Center for Medical Genetics, UZ Brussel, Laarbeeklaan 101, Brussels, Belgium.
Hum Reprod. 2010 Nov;25(11):2811-4. doi: 10.1093/humrep/deq249. Epub 2010 Sep 16.
Currently, no published data exist about the gonadal function of children born after ICSI. To evaluate potential risk of testicular seminal dysfunction in boys born to fathers with compromised spermatogenesis, serum inhibin B (as a marker for spermatogenesis) was assessed.
We recruited 50 pubertal adolescents from the oldest cohort of infants born following ICSI. Cross-sectional serum inhibin B levels of all 50 ICSI adolescents, and longitudinal serum inhibin B (assessed at 8 and 14 years) in 25 boys, are reported.
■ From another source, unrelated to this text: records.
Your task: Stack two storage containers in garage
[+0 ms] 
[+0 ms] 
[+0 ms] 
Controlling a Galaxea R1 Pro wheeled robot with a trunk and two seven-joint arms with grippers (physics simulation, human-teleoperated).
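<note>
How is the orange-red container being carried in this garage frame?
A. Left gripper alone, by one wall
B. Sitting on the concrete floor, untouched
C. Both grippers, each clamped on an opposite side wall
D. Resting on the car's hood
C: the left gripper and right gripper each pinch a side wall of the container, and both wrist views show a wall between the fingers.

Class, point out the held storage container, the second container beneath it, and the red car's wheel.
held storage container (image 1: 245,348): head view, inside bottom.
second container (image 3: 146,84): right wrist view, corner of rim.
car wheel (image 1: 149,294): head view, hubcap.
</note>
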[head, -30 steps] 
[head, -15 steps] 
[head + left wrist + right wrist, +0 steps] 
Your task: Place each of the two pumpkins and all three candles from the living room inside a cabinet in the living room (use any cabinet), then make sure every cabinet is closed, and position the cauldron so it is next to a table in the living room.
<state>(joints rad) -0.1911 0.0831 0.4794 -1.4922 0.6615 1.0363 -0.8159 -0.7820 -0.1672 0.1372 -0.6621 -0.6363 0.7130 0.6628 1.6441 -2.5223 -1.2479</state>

A statistically significant increase in inhibin B levels was observed between 8 (mean 69 ng/l, SD ± 35) and 14 years (mean 145 ng/l, SD ± 41; P < 0.001). In three quarters of the ICSI boys an increase in serum inhibin B levels of at least 30% between 8 and 14 years was observed. In all but 4 of the 14-year-old ICSI boys serum inhibin B was normal. Serum inhibin B levels in boys from fathers with severe oligozoospermia did not differ from concentrations in boys from fathers without severe oligozoospermia (154 ± 51 and 142 ± 47 ng/l, respectively; P = 0.4).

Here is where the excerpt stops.